あやかし秘抄 第一話(1)


第一話「しの」

「それじゃ、私から話す」
 いろりの火がパチと爆ぜたのが合図だったかのように、詩乃が口を開いた。
「この子たちが、いつぐずりだすかわからないから。先に順番を回してもらったほうがいいと思うの」
 そう言って、膝でうとうと眠っている息子たちの少し汗ばんだ額を、そっとなでる。
「詩乃さんのことだから、さぞや面白い話でしょうね」
「皆さんが聞いて面白いかどうか、わかりませんけど」
 そう言ってくすりと笑い、詩乃は隣の夫を意味ありげに見た。
「統馬くんが、寝言で『しの』と呼んだお話なの」
「なんだ、ノロケかよ」
 龍二は不満げに口をとがらしたが、はっと気づいた。
「もしかして、それって『詩乃』じゃなくて――」
「そう、『信野』さんのこと」
 統馬はいたたまれなくなり、いろりばたから立ち上がった。
「どこへ行く」
「牛の様子を見てくる」
「30分ほど前に、僕が見てきたばかりですよ」
 居並ぶ一同は、にたりと意地悪な笑みを浮かべる。一族の総領である統馬も、こういうときは何の威厳もない。

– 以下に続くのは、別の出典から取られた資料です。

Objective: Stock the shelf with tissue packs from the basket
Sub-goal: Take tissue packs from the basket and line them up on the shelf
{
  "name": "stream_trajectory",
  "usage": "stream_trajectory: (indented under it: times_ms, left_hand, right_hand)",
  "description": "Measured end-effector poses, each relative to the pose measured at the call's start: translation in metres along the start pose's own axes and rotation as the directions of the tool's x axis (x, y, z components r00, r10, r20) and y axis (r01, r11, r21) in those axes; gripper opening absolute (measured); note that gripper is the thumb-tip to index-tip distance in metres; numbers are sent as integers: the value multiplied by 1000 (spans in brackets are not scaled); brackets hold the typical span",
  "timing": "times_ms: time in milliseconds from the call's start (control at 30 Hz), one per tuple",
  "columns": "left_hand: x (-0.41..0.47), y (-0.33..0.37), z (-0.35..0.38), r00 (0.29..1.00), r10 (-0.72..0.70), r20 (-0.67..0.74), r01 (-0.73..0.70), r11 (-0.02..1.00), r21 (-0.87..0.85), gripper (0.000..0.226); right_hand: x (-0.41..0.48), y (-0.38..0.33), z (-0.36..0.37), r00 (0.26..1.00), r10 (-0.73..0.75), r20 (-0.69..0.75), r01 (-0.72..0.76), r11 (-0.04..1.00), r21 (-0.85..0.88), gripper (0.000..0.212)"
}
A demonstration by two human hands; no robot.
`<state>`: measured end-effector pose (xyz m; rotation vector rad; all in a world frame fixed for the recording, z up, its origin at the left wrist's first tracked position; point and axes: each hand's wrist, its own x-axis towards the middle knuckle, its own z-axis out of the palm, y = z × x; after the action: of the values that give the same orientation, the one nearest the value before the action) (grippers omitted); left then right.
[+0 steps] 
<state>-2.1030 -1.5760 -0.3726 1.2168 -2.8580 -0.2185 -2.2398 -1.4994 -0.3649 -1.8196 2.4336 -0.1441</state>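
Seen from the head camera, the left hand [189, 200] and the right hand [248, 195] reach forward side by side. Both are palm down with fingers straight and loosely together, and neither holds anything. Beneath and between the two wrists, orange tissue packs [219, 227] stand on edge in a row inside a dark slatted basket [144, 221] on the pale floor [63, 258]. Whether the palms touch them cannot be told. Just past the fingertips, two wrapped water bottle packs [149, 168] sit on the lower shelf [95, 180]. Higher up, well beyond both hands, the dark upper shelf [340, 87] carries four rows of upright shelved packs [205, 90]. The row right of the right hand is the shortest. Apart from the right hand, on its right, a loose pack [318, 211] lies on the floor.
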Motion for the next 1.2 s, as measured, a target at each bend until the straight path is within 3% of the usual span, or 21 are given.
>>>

 信野とは、統馬の最初の妻の名前だ。兄と通じて自分を裏切り、彼の一族を滅びに追いやったも同然の女性。
 統馬は、彼女と同じ名を持つ詩乃に出会い、ようやく果てしない愛憎と心の痛みから癒されたのだった。その彼が、夢の中とは言え、なぜ信野の名前を呼ぶのか。
 統馬は、いぐさ細工の円座にふたたび腰をおろすと、仏頂面で火箸を取り、炭をかき立て始めた。勢いを取り戻した赤銅色の炎に照らされて、詩乃は静かに話し始める。